Like many Israelis, Hayon wishes that things hadn’t escalated to this level, and that both sides could make peace. “I’ve been here for 10 years, but one never really gets used to it. The constant tension of needing to get to the safe room in 28 seconds is tough. And for ages after things quieten down, every time you hear a motorbike revving or a car backfiring, or someone drops something, you just about jump out of your skin. It’s really something that goes deep.”

As she and her husband sheltered in their safe room in 30-degree heat on Tuesday, a rocket hit the power lines and so they had no electricity the whole day. “It was pitch dark and boiling. We slammed the door, locked it, and listened to the booms of the rockets falling.

“The situation in mixed cities is so scary,” she says, referring to civil unrest in cities with Jewish and Arab populations, like Lod. “To think of people’s neighbours marching through streets, lynching people, setting cars and shuls alight, throwing rocks … is very worrying.”

Eighteen-year-old Lexi Price is spending her gap year at Machon Maayan, about a 10-minute drive from Ashdod. “We’ve been hearing a lot of rocket fire. This morning [Tuesday] was the first time that I’ve ever had to go into a bomb shelter. I was stressed out as I wasn’t prepared for it at all. Tonight [Tuesday night] we’re sleeping in the bomb shelter. The madrichot were trying to calm everyone down. The siren went off, and the girls started panicking. I asked the ‘house mom’ if we could tisch [sing religious songs], so we were singing while we could hear rocket fire and the Iron Dome intercepting it. It was so powerful to be singing while that was happening.”

On Tuesday night, media consultant Darryl Egnal was at a party for international students at Bar-Ilan University’s International School in Ramat Gan. “Twenty minutes after I arrived, sirens could be heard over the music, which was shut down immediately, and we were all ushered down two flights of stairs into the basement bomb shelter which doubles as one of the university’s libraries.”

Egnal made aliyah in 2009, and says that “in the past, there would be one or two sirens with simultaneous explosions being heard as the Iron Dome intercepts the rockets. You’d wait 10 minutes to make sure it was safe, and then go back to whatever you were doing. This time, however, there was siren after siren and explosion after explosion.

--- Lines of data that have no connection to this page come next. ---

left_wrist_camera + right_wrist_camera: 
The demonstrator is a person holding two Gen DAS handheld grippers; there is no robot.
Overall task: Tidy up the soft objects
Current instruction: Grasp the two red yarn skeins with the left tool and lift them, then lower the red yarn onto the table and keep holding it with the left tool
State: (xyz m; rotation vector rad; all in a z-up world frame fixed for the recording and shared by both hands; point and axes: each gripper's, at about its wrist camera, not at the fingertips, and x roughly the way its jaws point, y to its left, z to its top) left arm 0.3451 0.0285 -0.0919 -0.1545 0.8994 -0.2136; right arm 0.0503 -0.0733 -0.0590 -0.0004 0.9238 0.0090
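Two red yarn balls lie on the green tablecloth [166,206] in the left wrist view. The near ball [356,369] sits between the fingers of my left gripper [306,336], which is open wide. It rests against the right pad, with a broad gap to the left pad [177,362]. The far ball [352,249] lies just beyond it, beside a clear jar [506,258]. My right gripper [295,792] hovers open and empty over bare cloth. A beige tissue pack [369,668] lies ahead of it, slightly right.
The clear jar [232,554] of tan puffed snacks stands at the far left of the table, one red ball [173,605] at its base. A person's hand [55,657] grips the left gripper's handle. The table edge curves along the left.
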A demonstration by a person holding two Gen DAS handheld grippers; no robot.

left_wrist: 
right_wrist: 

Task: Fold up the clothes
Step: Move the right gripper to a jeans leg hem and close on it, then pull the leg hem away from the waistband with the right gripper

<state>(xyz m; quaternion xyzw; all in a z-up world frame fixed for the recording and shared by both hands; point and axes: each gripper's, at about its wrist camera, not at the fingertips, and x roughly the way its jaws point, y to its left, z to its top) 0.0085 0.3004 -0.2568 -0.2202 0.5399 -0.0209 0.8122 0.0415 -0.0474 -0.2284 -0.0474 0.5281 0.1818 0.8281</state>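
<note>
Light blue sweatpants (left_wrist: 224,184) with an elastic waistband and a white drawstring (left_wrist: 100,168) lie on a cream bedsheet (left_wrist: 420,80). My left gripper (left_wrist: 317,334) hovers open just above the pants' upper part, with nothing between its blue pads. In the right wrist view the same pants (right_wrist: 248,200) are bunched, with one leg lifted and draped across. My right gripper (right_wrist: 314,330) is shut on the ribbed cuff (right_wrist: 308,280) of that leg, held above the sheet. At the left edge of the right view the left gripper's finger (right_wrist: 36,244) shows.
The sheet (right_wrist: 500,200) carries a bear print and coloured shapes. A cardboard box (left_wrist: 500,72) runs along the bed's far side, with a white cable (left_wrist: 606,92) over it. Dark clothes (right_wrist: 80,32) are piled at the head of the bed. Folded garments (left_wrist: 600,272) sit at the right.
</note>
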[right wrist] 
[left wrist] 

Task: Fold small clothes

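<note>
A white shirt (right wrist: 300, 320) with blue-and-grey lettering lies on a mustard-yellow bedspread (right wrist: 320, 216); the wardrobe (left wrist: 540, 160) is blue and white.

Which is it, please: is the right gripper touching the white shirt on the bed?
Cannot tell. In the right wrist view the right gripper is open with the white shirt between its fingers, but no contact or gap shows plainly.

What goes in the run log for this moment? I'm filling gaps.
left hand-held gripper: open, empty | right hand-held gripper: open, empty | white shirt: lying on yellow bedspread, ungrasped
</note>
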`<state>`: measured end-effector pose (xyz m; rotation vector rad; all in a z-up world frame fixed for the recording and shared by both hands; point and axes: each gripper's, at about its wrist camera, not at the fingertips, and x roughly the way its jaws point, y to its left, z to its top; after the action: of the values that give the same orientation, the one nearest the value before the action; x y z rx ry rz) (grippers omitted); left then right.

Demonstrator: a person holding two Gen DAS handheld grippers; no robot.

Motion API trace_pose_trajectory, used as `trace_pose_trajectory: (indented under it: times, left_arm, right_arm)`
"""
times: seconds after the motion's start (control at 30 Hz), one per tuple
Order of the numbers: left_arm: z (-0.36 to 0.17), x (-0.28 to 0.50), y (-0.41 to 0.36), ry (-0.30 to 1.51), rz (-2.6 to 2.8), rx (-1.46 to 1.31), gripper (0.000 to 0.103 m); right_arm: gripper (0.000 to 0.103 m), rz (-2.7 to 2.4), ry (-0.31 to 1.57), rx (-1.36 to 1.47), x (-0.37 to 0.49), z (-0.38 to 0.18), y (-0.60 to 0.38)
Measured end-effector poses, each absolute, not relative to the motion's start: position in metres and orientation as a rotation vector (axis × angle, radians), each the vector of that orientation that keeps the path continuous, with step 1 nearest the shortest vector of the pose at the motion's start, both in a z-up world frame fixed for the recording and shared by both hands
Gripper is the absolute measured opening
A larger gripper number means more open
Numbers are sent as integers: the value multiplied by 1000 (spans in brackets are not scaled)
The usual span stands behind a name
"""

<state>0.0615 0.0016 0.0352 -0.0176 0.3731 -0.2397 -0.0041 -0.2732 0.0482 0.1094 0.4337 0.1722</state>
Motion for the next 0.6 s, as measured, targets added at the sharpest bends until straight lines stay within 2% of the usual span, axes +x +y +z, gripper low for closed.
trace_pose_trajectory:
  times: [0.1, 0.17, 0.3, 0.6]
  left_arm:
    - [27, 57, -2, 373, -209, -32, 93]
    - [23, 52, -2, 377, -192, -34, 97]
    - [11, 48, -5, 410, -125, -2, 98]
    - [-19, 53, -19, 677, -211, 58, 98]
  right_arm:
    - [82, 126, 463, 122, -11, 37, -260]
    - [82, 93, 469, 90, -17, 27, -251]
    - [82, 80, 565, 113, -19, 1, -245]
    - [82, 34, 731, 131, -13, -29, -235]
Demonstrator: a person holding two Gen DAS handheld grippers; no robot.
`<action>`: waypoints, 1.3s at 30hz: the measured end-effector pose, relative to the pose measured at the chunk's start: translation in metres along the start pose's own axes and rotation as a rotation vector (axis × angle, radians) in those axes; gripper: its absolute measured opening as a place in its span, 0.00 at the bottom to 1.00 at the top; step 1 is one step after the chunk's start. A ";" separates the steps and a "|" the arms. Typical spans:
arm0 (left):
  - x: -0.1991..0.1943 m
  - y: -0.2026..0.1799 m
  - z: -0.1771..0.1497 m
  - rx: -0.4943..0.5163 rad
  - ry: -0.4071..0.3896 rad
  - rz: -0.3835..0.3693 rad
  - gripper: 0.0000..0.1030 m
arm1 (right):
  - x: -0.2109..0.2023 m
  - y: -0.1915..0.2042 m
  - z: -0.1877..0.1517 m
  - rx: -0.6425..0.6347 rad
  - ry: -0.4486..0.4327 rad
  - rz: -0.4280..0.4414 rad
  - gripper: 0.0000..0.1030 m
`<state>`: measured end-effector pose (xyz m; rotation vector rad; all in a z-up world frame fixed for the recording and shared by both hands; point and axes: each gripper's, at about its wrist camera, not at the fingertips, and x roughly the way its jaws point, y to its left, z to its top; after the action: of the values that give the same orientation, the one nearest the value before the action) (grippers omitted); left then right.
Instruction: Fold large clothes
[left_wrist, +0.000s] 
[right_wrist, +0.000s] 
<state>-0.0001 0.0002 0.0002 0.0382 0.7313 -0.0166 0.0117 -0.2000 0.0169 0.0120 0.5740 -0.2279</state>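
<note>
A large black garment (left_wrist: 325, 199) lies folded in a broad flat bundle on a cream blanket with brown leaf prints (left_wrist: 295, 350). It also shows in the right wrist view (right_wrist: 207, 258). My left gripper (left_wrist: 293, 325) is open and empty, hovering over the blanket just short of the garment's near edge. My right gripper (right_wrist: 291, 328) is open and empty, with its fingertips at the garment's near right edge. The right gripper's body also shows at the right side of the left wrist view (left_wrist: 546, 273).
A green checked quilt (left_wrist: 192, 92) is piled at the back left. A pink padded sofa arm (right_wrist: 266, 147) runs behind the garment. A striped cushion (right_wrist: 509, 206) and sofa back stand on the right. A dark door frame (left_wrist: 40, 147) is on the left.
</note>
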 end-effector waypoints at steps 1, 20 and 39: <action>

It didn’t seem to end.

“Food and drink was brought down, and eventually, the music was too, so the students continued the party in the shelter. Being international students, this was the first time most of them had experienced a rocket attack on Israel. Some were afraid, some took it in their stride.”

Later, she was woken by a siren at 03:00. “Planning to go down to the basement shelter, I opened my front door to see many of my neighbours in the passageway and the stairwell, something I wasn’t expecting. Apparently, if you live on the upper floors of a building and can’t get to the bomb shelter, the safest place to go is the second floor, which is where I live. So I grabbed one of my chairs and joined them. Adults, teenagers, toddlers, babies … and a dog. We sat there for about 30 minutes while the sirens wailed and rockets exploded.”

Social worker Leanne Manshari has lived in Ashkelon for 12 years. Her son’s birthday fell on Yom Yerushalayim, and his friends had just arrived for a surprise birthday sleepover when the sirens started going off. “The mothers decided the kids could stay, and so they had a sleepover in the safe room. It was an experience we will never forget!”

Manshari is a social worker for a girls’ boarding school. “In the middle of the night, I had to go to the school, which is a half-hour drive from Ashkelon. The girls were traumatised because when they were driving back from Yom Yerushalayim, rocks were thrown at their buses. Driving through Ashkelon under rocket fire was extremely frightening even though I’m not an anxious person.”

She says her eight-year-old daughter is extremely anxious about the rockets. “We were bombarded every ten minutes. At one point they told us not to leave the mamad for a few hours because one of the Iron Domes wasn’t working.”

The family has since left to stay with Manshari’s sister-in-law, near Haifa. “I am happy to be here and to see my sister-in-law, but I also want to go home. It’s surreal. You really want to be in your own house but you can’t go home, it’s just not safe.”